Maximilian Thiel
Ab 17. Juli 2014
Nach einer Reihe von künstlerischen Projekten mit Fotografie, Wandzeichnung und Wandmalerei werden nun in der Kunst-Station im Hauptbahnhof Wolfsburg zwei monumentale Wandschnitte des jungen Berliner Künstlers Maximilian Thiel unter dem Titel „Mausoleum II 2014 Petrograffiti“ zu sehen sein.

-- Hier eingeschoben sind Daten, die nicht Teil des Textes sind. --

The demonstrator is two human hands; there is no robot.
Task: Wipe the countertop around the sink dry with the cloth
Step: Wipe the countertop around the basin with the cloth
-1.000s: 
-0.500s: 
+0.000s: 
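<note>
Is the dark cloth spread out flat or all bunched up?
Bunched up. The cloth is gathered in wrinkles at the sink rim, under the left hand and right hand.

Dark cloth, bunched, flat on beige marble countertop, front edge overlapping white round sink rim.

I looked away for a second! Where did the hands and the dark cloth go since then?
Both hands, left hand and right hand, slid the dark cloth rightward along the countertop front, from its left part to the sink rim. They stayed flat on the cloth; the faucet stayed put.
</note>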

Von traditionellen Drucktechniken, wie beispielsweise dem Kupferstich oder der Kaltnadelradierung abgeleitet, entwickelte der Künstler diese druckgrafischen Verfahren weiter und überträgt diese nun auf das raumgreifende Medium der Wand. In einem intensiven Arbeitsprozess sind im Hauptbahnhof Wolfsburg so zwei opulente Wandradierungen entstanden, die in einem antagonistischen Dialog zu der minimalistischen Bodenarbeit von Daniel Buren stehen.

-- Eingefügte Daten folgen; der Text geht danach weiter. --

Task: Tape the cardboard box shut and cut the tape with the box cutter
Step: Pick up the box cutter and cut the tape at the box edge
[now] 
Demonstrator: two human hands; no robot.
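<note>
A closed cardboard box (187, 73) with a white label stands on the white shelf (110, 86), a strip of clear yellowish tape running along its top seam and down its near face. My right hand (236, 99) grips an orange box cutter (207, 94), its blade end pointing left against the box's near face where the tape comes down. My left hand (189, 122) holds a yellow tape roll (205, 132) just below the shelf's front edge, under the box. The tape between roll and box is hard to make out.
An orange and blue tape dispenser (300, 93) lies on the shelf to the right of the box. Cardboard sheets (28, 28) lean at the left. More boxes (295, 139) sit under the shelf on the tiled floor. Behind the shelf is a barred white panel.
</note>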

Hatte Albrecht Dürer im 16. Jahrhundert noch Zeichenstift und Kaltnadel als Werkzeuge gebraucht, mit deren Hilfe es galt, wie mit einem Seziermesser, jedes feinste und noch so kleine Detail der Wirklichkeit herauszuarbeiten und freizulegen, so greift der 1984 in Berlin geborene Maximilian Thiel, der in Berlin und Mexiko lebt und arbeitet, heute zu maschinellen Trenn- und Winkelschleifern, Rund- und Flachraspeln sowie unterschiedlichen Stech- und Schneidewerkzeugen. Mit diesen ritzt und sticht, feilt und schleift der Künstler in die Wände des Wartebereichs des Hauptbahnhofs. Dabei schreibt sich Maximilian Thiel nicht nur zeitlich und physisch in diesen Raum ein. Zugleich legt er in diesem Prozess - Schicht um Schicht - des zuvor mühevoll aufgetragenen farbigen Gipsmateriales wieder frei.
Dieser originäre Prozess der Bildfindung, der bei Maximilian Thiel ein hohes Maß an Gegenständlichkeit bzw. Wiedererkennbarkeit aufweist und mit unterschiedlichen Spielarten der Figuration spielt, zielt indes nicht primär auf die künstlerische Darstellung des Realen oder Wirklichen. Vielmehr interessiert den Künstler das Untergründige, das Verborgene: all das, was sich unter der wahrnehmbaren Oberfläche des Sichtbaren bewegt und in alten Riten, traditionellen Ritualen sowie überlieferten Mythen wieder zutage tritt, seinen Ausdruck sucht und in neuen Formen wieder in Erscheinung tritt.
Im Jahr 2012 nutzte der Künstler die Möglichkeit mit Restauratoren der UNAM (Nationale Autonome Universität von Mexiko) die Wandmalerei von Bonampak, eine der wichtigsten Kultstätte der Maya in Chiapas an der Grenze zu Guatemala, zu besichtigen und zu studieren. Vor dem Hintergrund der intensiven, künstlerischen Auseinandersetzung mit dieser traditionellen Formsprache, der Verschmelzung von Geschichte und Gegenwart in dem Schlüsselmedium der zeitgenössischen Wandmalerei in Mexiko und den hieraus resultierenden Fragen zur eigenen Identität in einem fremden Kulturkreis, sind die Wandschnitte von Maximilian Thiel am Hauptbahnhof Wolfsburg entstanden und zu sehen.